Here are some key optimization strategies for video compression based on use case:
Short Video
- Favor quality over latency – Use multi-pass encoding, slower presets
- Target playback platforms – Optimize for target resolutions and devices
- Rate control for size – Use constant quality over constant bitrate
- Compress audio separately – Balance high quality audio with video bitrates
Live Streaming
- Favor low latency – Use faster presets and encoding speed
- Adaptive bitrate – Output multiple quality levels for adaptive streaming
- Segment video – Short GOP for quicker starts, align keyframes
- Rate control for smoothness – Avoid variable quality between segments
Real-Time Communications
- Ultra low latency – Tuned single-pass encoding, slice parallelism
- Forward error correction – Deal with packet loss in noisy networks
- Encoder adjusted bitrate – Match available network bandwidth
- Quick GOPs – Intra refresh to limit error propagation
- Encoder hints – Provide spatial/temporal awareness to maximize quality
The constraints and priorities vary – short video favors maximum quality, live streaming smoothness and responsiveness, and real-time communications minimizing end-to-end latency above all else. Codec settings and strategies are tailored to the use case.
Why Compression is Crucial
Video codecs use advanced algorithms to shrink file sizes by identifying and eliminating redundant data. For instance, in a scene where the sky takes up half the frame and remains a consistent shade of blue, rather than storing information for every pixel, the codec will recognize the redundancy and store that section of the frame more efficiently.

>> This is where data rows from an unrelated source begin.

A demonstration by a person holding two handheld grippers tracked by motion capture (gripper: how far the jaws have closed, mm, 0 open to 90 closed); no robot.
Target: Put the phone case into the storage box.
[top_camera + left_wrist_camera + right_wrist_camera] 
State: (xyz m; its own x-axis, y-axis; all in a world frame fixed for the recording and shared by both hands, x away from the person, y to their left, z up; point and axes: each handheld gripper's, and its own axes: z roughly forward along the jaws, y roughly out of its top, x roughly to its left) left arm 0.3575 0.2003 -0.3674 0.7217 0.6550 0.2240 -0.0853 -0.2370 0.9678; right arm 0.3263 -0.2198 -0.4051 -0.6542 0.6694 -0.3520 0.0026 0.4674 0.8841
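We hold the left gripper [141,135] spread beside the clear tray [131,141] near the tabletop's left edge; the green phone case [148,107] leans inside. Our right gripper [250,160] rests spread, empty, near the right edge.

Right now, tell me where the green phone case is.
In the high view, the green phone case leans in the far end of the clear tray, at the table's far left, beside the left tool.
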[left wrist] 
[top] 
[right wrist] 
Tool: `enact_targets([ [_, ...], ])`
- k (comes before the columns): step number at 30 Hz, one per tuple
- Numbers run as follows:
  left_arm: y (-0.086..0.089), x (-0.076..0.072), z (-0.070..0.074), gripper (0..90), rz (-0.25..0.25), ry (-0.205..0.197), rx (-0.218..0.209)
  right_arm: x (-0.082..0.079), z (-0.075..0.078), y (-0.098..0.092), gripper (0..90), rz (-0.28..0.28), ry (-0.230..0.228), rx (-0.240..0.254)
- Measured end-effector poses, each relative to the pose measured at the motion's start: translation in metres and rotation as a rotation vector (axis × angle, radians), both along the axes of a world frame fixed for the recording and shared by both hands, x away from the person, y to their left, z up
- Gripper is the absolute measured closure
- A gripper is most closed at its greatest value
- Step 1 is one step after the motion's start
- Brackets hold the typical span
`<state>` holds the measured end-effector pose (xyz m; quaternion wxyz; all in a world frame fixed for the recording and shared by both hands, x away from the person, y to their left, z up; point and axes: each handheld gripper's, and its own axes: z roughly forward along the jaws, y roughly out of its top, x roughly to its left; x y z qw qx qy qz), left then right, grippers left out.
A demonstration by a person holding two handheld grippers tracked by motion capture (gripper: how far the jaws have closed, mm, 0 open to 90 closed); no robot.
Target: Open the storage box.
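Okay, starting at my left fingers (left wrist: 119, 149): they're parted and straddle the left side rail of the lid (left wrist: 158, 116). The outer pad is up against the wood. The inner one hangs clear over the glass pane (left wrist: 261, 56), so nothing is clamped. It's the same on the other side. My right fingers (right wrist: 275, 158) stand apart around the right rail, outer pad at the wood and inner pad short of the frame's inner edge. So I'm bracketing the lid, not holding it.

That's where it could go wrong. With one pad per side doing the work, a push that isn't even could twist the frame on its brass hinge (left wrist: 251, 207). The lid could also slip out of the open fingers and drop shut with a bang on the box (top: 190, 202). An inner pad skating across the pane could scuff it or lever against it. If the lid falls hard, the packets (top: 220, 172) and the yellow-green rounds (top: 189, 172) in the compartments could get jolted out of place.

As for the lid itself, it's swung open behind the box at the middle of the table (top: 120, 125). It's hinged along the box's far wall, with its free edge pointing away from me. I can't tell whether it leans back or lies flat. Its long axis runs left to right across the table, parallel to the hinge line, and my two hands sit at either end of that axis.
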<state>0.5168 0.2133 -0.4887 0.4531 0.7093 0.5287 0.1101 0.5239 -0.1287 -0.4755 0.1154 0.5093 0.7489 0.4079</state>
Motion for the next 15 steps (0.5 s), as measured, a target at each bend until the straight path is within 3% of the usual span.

The Balancing Act: Quality vs. Size
But it’s not just about making files smaller. It’s about striking the right balance between file size and video quality. Over-compression can result in loss of detail and visual artifacts. Modern codecs like H.265 and AV1 are designed to deliver high-quality videos at a fraction of the original size, but selecting the right settings is key.
The Future is Even Smaller
As we march forward into an era of 4K, 8K, and even virtual reality videos, the demands on data and storage will only grow. Thankfully, the evolution of video codecs is keeping pace. Research into more efficient algorithms and better compression techniques promises to deliver even smaller files with even bigger pictures.
In essence, the complex dance of video compression is an ongoing tango between innovation and necessity. As our world grows increasingly digital, the power of video codecs ensures that our experiences remain seamless, vivid, and deeply engaging.